Note: Since the threshold for the accuracy_multi is by default 0.5, we can override the function using the partial function from python.

Example of the Learner in this case:

learn = cnn_learner(dls, resnet50, metrics=partial(accuracy_multi, thresh=0.2))
learn.fine_tune(3, base_lr=3e-3, freeze_epochs=4)


  • A regression problem is when the output variable is a real or continuous value, such as “salary” or “weight”.
  • Many different models can be used, the simplest is the linear regression. It tries to fit data with the best hyper-plane which goes through the points.

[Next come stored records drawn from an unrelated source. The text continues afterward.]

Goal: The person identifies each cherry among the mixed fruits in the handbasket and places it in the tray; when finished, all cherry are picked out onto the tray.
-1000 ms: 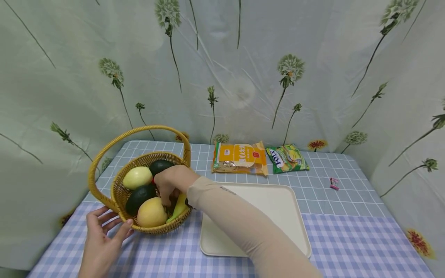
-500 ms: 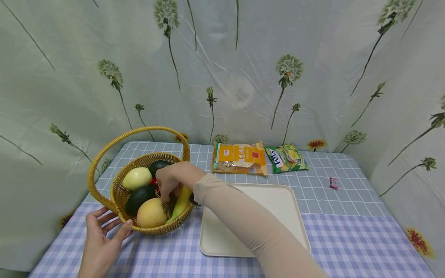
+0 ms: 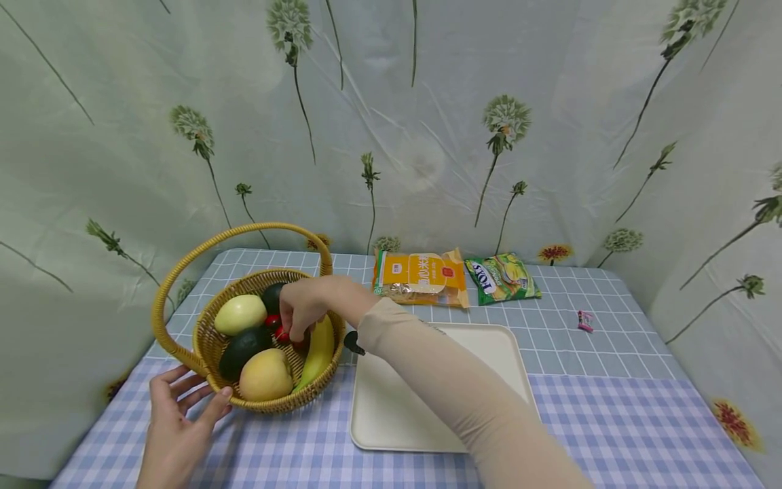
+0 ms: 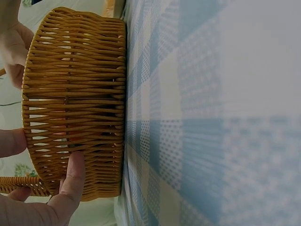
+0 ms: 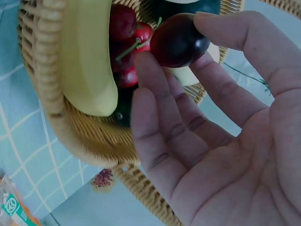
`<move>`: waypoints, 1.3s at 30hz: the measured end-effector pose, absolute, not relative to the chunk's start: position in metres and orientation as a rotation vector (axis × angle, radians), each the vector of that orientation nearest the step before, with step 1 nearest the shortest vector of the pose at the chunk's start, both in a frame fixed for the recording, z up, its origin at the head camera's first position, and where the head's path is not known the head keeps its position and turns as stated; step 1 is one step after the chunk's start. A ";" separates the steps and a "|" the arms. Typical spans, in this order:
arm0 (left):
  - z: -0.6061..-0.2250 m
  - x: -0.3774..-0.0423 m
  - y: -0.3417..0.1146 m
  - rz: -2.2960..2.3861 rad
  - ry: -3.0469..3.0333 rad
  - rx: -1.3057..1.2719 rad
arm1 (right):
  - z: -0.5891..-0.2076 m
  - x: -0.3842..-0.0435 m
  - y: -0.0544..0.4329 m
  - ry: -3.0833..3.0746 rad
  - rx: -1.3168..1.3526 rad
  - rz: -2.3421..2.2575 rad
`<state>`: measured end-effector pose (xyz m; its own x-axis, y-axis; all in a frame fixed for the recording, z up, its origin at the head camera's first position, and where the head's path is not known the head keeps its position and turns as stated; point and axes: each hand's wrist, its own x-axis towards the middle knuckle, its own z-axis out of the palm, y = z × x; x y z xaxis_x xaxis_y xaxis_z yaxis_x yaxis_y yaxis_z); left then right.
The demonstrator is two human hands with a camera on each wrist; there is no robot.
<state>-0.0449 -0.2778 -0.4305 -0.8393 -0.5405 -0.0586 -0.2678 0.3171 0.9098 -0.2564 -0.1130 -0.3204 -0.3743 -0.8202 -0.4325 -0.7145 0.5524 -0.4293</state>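
I have a small dark red fruit (image 5: pixel 176 40) pinched lightly in the right hand (image 3: pixel 308 302), thumb on one side and a fingertip on the other; the grip is only as wide as the fruit, with the remaining fingers loosely bent. It sits within the mouth of the basket (image 3: pixel 287 402), just beside the bright red cherries (image 5: pixel 127 75) and near the banana (image 3: pixel 318 356). I can't feel weight from here, but I'd judge it light, firm and, given that gloss, slippery, so I'd keep hold at its widest part and squeeze gently in case the skin bruises. The right arm, in a pale sleeve (image 3: pixel 452 394), slants across the tray (image 3: pixel 381 414), wrist bent and fingers pointing down. My left hand (image 3: pixel 183 421) is spread, thumb at the basket's rim, a fingertip touching its outer wall, steadying it on the counter (image 3: pixel 599 435), I'd say.
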 end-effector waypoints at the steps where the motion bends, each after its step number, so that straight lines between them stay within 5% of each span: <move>1: -0.431 -0.045 -0.278 -1.529 -2.330 0.732 | -0.320 -0.257 -0.111 2.173 -1.256 -0.242; 26: -0.434 -0.045 -0.281 -1.633 -2.271 0.683 | -0.305 -0.271 0.002 2.332 -1.324 -0.542; 39: -0.432 -0.045 -0.280 -1.749 -2.185 0.734 | -0.345 -0.266 0.054 2.394 -1.210 -0.694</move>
<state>-0.0454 -0.2802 -0.4320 -0.8426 -0.5258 -0.1168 -0.2289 0.1533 0.9613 -0.2659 0.0542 -0.3452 -0.5632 -0.8200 -0.1019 -0.6383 0.5101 -0.5765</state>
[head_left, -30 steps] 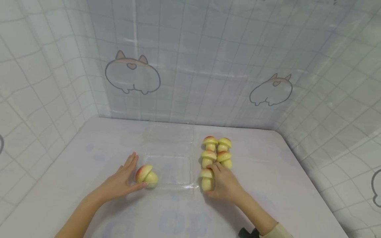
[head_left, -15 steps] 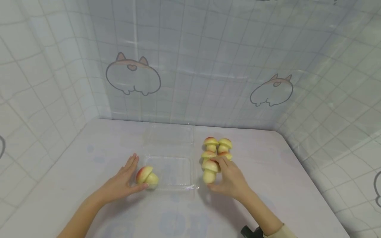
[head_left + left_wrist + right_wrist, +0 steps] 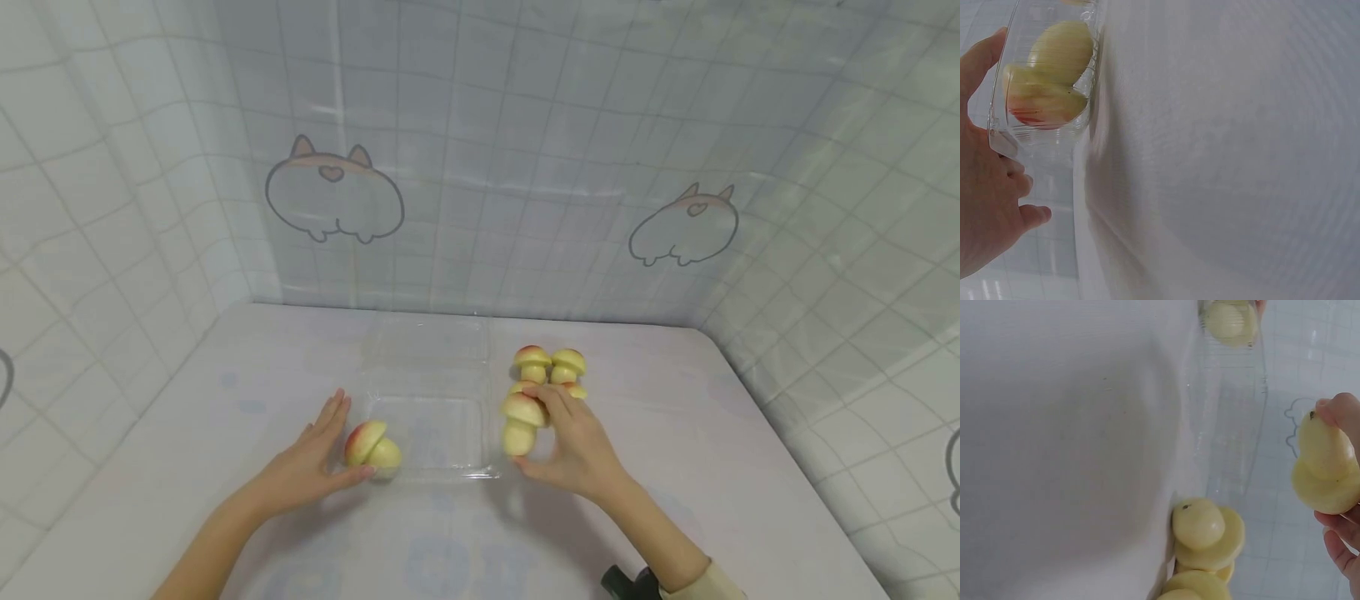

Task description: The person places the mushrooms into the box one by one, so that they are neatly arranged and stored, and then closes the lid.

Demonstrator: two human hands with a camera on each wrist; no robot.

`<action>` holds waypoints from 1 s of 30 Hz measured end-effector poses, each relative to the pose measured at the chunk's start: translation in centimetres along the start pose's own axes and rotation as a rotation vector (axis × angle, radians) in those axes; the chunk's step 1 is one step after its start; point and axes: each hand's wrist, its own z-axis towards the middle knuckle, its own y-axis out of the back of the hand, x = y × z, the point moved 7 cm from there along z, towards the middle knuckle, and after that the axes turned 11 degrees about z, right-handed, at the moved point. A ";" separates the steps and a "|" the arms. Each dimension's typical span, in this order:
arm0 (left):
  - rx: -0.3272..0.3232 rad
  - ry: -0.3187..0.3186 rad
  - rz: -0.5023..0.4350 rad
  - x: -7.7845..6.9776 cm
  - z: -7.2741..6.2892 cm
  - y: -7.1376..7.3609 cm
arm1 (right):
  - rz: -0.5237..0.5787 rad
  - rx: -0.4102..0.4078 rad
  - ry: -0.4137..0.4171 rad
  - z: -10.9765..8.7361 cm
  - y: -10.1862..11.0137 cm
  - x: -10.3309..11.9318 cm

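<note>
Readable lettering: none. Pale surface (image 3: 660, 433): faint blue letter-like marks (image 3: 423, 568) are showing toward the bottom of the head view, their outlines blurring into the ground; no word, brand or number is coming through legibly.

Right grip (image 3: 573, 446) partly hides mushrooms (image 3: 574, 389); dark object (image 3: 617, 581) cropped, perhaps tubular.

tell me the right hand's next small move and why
Probably shift the right hand left and lower its mushroom into the box: the mushroom is held up, the box is open with bare floor on its right, the boxed mushroom sits at its left, and the left hand touches that end.
</note>
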 end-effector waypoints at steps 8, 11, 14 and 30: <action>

  • An image regression problem refers to learning from a dataset where the independent variable is an image, and the dependent variable is one or more floats.
  • And image regression is simply a CNN under the hood. One of the key perspective to consider while building a datablock for regression is to use pointblock instead of a category block since the labels represents coordinates.
  • Another important point to remember while construction the Learner is to provide the y_range=(-1,1) attribute to make sure that we give the range of the rescaled coordinates.
learn = cnn_learner(dls, resnet18, y_range=(-1,1))
  • In the case of the regression problem, the loss that can used is MSELoss (Mean Squared Error loss).
  • The MSE tells you how close a regression line is to a set of points. It does this by taking the distances from the points to the regression line (these distances are the “errors”) and squaring them.


  • All the problems like single-label classification, multi-label classification & regression seems to work on basis of same model except for the loss function that changes every time.
  • So, we need to keep an eye on hyper parameters and loss which will effect the results.